Scope of our work
The Cochrane Dementia and Cognitive Improvement Group produces systematic reviews within the following scope:
- Prevention, treatment, and management of acute or chronic acquired cognitive impairments, their manifestations and complications, and the care of people affected
- Enhancement of cognitive function in healthy adults
- Diagnosis of dementia
Our remit includes both global cognitive impairment and focal cognitive impairments occurring in the context of brain disease. Many of our reviews are concerned with dementia. However, our remit also extends to mild cognitive impairment; non-specific, age-associated cognitive impairment; delirium (primarily in elderly people; delirium in critically ill patients in intensive care units is covered by the Anaesthesia, Critical and Emergency Care Group); and the chronic effects of brain injury (acute effects are covered by the Injuries Group). We are also concerned, sometimes in collaboration with other relevant Cochrane Groups, with cognitive impairment occurring as a complication of diseases such as diabetes, stroke, Parkinson's disease and HIV infection. We will also publish intervention reviews in which the target population is carers of people with dementia.

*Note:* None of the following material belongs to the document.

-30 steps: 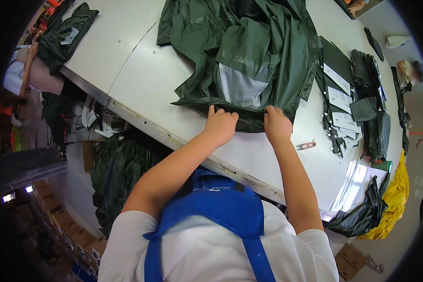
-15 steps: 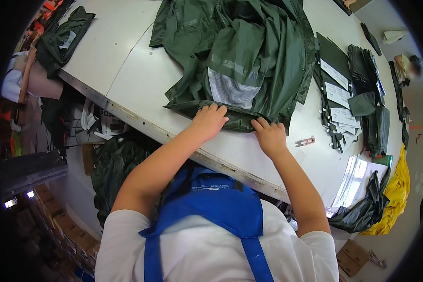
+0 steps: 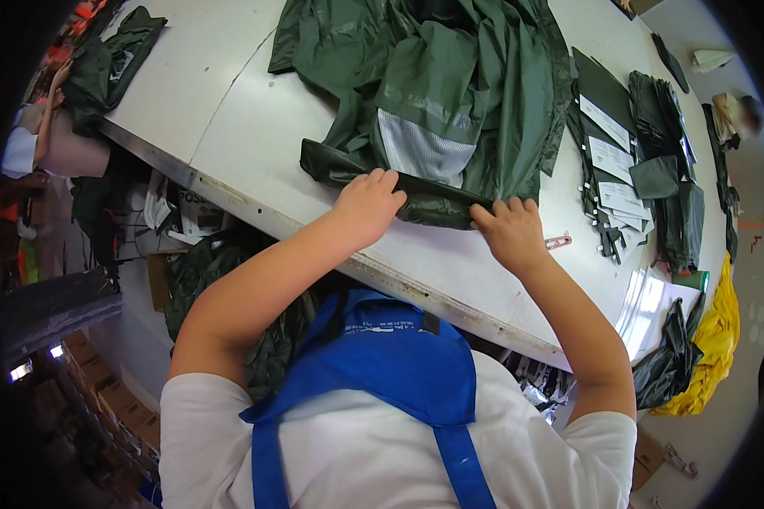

We are increasingly concentrating our resources on high priority reviews and will only rarely accept review proposals for unlicensed pharmacological interventions.
Our intervention reviews may cover single or more complex interventions of all kinds, including pharmacological, psychological or behavioural, environmental, organisational, and alternative or complementary therapies. All relevant outcomes are considered including changes in cognitive function, behaviour, neuropsychiatric symptoms, activities of daily living, global clinical impression, dependency, quality of life, use of resources, survival, institutionalisation and effects on care givers. Where suitable data are available, cost-effectiveness comparisons are included in reviews.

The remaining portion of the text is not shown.